De algún modo, Sneyder caminó hacia él. Dos Espadas de Cristal rotas pendían de sus brazos, tan gélidas que no parecían haber tocado el fuego del infierno.

—Descansa, guerrero —dijo Deríades. No quedaba rastro alguno de su armadura, despedazada en un combate propio de demonios. El brillo de sus llamas se apagaba poco a poco, revelando una última imagen de su verdadero ser—. Has ganado.

Sneyder dio un paso hacia él, quizá viéndolo todavía como un peligro.

—Mi furia ahora es para la legión de Flegetonte, os espera una dura guerra —afirmó, riendo—. Pero no para mí, yo ya he tenido suficiente. Enváinate, Espada del Invierno.

 

En el momento en que el Portador de la Ira desapareció, también lo hizo Casandra. Solo entonces Sneyder hizo desaparecer las Espadas de Cristal y buscó a su compañera

La encontró en el mismo lugar en el que quedó su cuerpo, solo que ahora estaba sentada, doliéndose de los numerosos cortes que le había hecho su adversaria.
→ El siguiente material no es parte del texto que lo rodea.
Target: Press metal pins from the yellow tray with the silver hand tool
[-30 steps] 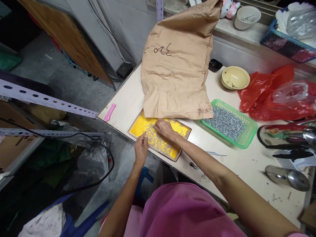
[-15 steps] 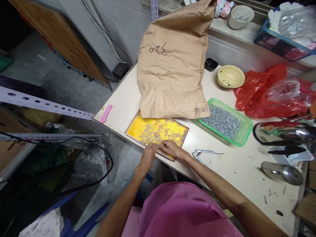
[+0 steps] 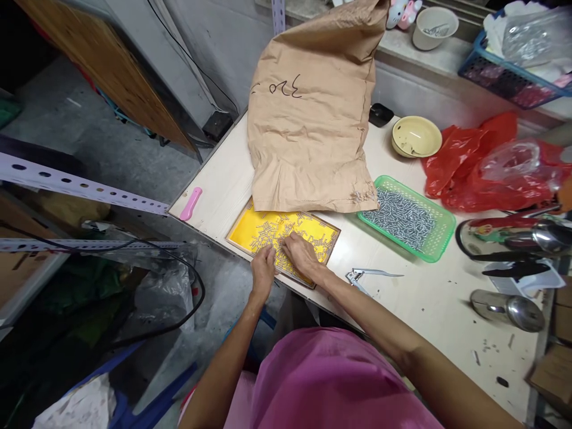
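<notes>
Pale and lightly littered, a table (image 3: 411, 319) runs along a grey wall (image 3: 411, 89). At its near left edge, thin metal pins (image 3: 268, 233) lie scattered over a yellow-bottomed tray (image 3: 241, 230). The right hand (image 3: 301, 253) reaches over the tray, its grip drawn nearly together among the pins, which spread to both sides and beyond the fingertips. The left hand (image 3: 263, 269) is at the tray's near rim, fingers curled against the thumb, pins just beyond. Whether either grip pinches a pin, I cannot tell. A brown paper sack (image 3: 308, 137) overlaps the tray's far side; right of it sits a green plastic basket (image 3: 442, 241) of grey metal pieces (image 3: 402, 217), with metal-handled pliers (image 3: 379, 273) nearer.
</notes>
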Demonstrator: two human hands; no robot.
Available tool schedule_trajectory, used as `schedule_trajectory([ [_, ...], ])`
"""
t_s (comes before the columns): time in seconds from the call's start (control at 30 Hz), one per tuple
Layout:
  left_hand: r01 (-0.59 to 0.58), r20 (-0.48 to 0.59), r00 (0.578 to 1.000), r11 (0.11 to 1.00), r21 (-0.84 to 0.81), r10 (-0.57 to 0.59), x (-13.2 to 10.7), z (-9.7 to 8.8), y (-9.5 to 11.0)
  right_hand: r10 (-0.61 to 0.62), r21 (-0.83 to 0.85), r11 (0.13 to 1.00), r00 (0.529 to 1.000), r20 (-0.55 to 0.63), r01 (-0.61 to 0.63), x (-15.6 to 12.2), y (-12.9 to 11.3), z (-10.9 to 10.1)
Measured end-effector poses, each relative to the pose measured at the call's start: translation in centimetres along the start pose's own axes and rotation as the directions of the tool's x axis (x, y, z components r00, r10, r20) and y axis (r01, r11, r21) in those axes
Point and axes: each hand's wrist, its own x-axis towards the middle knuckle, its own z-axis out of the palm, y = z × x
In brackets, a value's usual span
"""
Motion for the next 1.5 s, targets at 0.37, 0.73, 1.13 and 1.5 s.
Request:
schedule_trajectory([
  [0.37, 0.088, -0.027, 0.996, 0.995, -0.055, -0.09, -0.6, 0.2, -1.3, 0.003, -0.251, 0.968, 0.999, -0.039, -0.013, 3.8, -1.6, 1.7],
  [0.73, 0.001, 0.016, 1.0, 0.998, -0.062, 0.0, -1.3, 1.8, 1.1, 0.183, 0.755, 0.65, 0.982, -0.044, -0.087, 1.0, 1.3, 2.7],
  [1.13, 0.185, 0.138, 0.978, 0.95, -0.252, -0.154, -1.4, 1.3, 0.2, 0.047, 0.583, 0.813, 0.997, -0.068, 0.001, -0.6, 1.2, 2.6],
  [1.5, 0.237, 0.003, 0.968, 0.911, -0.338, -0.251, -1.5, 0.3, -0.8, 0.129, -0.08, 0.989, 0.99, 0.055, -0.125, 3.6, -3.4, 0.0],
])
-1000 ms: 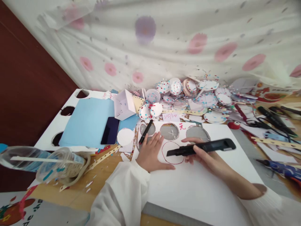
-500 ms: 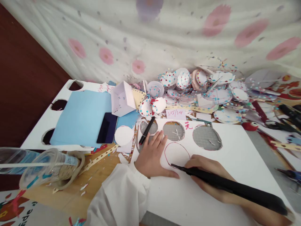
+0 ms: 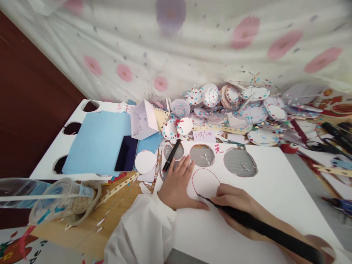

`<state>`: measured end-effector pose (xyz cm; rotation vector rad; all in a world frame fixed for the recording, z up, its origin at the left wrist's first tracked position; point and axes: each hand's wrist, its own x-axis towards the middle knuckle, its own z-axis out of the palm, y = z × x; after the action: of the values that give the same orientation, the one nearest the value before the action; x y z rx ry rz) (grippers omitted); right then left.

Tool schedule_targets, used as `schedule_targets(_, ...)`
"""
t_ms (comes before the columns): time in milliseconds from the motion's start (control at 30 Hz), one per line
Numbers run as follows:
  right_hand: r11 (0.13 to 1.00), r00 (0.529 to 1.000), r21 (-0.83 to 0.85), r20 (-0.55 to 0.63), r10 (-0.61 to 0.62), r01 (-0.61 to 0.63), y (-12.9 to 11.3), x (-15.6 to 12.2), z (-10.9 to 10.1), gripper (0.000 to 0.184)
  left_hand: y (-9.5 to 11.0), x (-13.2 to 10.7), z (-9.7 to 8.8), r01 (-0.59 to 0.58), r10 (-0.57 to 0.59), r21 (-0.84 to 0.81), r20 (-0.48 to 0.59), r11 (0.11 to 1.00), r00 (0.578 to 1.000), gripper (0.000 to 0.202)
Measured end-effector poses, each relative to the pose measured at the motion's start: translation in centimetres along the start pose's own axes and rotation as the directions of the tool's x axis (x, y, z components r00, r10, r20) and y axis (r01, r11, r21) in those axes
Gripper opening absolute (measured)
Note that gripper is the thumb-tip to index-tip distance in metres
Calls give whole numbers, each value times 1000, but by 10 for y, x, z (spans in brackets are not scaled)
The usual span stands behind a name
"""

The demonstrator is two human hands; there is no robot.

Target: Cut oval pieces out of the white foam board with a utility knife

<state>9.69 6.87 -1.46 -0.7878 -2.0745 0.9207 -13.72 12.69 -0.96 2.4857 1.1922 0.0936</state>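
A large white foam board [image 3: 269, 194] lies in front of me with three round holes cut near its far edge and a red-drawn circle [image 3: 205, 182] below them. My left hand [image 3: 177, 183] rests flat on the board left of the circle, fingers stretched out. Wrapped around a long black knife-like tool [image 3: 261, 227], my right hand [image 3: 233, 203] holds its tip at the lower edge of the red circle. A black marker [image 3: 171, 155] lies just beyond my left fingers.
A pile of speckled paper circles [image 3: 231, 106] fills the back of the table. To the left lie a light blue sheet [image 3: 96, 143], a dark phone [image 3: 125, 158], a white paper box [image 3: 143, 119] and a tipped clear cup [image 3: 55, 200]. Scissors and tools [image 3: 334, 137] lie at the right.
My right hand turned the black tool from held level above the board to point-down, bringing its tip onto the lower edge of the red circle. My left hand stayed flat.
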Motion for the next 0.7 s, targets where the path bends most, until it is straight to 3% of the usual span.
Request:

Ambos habían recibido heridas que exigían una curación concienzuda.

—¿Qué haces? —exclamó Shaula cuando Sneyder extendió hacia ella la mano que Deríades le había rajado—. ¿Vas a ayudarme tú? ¿En serio? ¿¡Tú!?

Se quiso poner de pie, pero al hacerlo trastabilló, debiendo apoyarse en Sneyder para no caer. Este, en realidad, también se apoyaba en ella, porque solo en espíritu era un arma.

Lo cierto es que era un hombre, capaz de sangrar, morir y tomar una decisión.

—Yo no haría lo mismo por ti —dijo Shaula, apartando el rostro hacia otra dirección.

Cualquier otro le diría que mentía, que una santa de Atenea como ella no dejaría a un compañero morir en una isla abandonada, empezando así una estéril discusión.

Sneyder no dijo ni una palabra.

Juntos, aquellos santos de oro empezaron su marcha a la Fuente de Atenea, después de cumplir su misión. Para cuando abandonaron la isla, ninguno recordaba ya a Casandra de Leteo. Ni ellos, ni sus compañeros, ni el mundo mismo, recordaba que sobrevivió.

Y la Portadora del Olvido no volvió jamás a tener contacto con ellos.